AAA: Senior pedestrian deaths up 95 percent in Virginia in 2019
The top season why, according to an analysis conducted by AAA of numbers from the Virginia DMV: not crossing the street at an intersection.
This was the cause of death last week of 91-year-old Hollywood actor Orson Bean, who was struck and killed as he attempted to cross Venice Boulevard in Los Angeles.
“The huge increase in senior pedestrian fatalities in Virginia is alarming. AAA reminds all seniors to cross either at intersections or clearly marked cross walks, attempt to signal drivers or make eye contact with them before stepping onto the roadway, and to wear visible clothing when walking,” said Morgan Dean, a senior specialist in public and government affairs for AAA Mid-Atlantic.

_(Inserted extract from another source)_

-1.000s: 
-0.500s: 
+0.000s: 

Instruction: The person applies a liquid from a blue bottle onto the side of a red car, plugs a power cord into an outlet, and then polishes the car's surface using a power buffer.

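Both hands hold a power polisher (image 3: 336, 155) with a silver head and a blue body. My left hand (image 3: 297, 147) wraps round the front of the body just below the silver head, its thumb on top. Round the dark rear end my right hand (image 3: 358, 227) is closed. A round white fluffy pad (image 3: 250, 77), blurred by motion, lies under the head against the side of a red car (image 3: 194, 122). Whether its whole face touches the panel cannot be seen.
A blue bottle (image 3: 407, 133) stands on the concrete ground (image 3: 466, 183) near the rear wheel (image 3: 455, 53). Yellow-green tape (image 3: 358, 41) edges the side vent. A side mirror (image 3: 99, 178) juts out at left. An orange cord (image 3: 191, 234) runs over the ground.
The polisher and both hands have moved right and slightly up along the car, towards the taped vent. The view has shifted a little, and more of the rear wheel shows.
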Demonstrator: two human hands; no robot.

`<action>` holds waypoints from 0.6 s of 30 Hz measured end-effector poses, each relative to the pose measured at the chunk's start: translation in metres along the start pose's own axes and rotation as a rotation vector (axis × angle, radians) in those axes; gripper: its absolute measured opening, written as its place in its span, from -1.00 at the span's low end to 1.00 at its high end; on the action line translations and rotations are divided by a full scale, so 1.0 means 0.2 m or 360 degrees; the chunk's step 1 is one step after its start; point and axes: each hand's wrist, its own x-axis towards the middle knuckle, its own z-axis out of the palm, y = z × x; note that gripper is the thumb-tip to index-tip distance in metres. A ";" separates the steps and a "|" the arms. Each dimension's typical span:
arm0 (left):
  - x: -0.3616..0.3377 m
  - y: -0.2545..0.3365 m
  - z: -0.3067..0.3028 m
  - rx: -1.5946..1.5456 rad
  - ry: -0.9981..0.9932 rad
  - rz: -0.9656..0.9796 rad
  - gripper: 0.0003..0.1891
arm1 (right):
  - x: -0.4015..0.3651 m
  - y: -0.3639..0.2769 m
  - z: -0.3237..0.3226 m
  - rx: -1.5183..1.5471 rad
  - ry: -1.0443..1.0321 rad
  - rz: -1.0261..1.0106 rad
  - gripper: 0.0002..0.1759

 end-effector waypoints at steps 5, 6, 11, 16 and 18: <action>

Senior pedestrian fatalities were more likely to occur in densely populated areas with 76 percent of victims in 2019 killed on urban roads. Fairfax County (6) had the highest number of senior pedestrian deaths last year.
Henrico County (4) and Arlington County (3) were number two and three on the list.
The most common times for seniors to be struck were sunset (6-9 p.m.) and sunrise (6-9 a.m.), when it can be more difficult for both drivers and senior pedestrians to see due to poor lighting or the angle of the sun.
Nearly nine out of 10 victims (84 percent) were within five miles of their homes when they were hit and killed.
“Pedestrians hit by 4,000-pound vehicles are obviously at great risk of injury or death, but seniors are even more likely to be seriously injured or killed as bodies become more frail and lose muscle mass and bone density as they age, making then more fragile over all,” Dean said.
This increase in Virginia with seniors comes just a year after one of the deadliest years in the U.S. in decades for pedestrians. According to a report from the Governors Highway Safety Association (GHSA), more than 6,200 pedestrians were killed in traffic crashes on U.S. roads in 2018. That’s the highest number of pedestrian deaths since 1990.
AAA tips for being safe while walking on the roads:
- Wear brightly colored or reflective clothing to make yourself more visible to drivers.
- Use a flashlight to make you more visible to vehicles in the dark.
- Cross at controlled crosswalks with flashing warning lights.
- If there isn’t an intersection or crosswalk, cross the road in a well-lit area.
Don’t assume a driver sees you. Signal them and make eye contact with them before you step off the curb.
DMV released the video “Eyes Meet to Cross Streets” to show how pedestrians can share the responsibility of making sure they are safe.
Preliminary numbers from DMV also show that there were 133 fatalities involving senior drivers in 2019. That’s a 6 percent increase from a year earlier. Eighty-four percent of those deadly crashes were on non-interstate roads. Forty-three percent of the crashes involved only a single vehicle. One-third of the victims (34%) were not wearing their seat belts.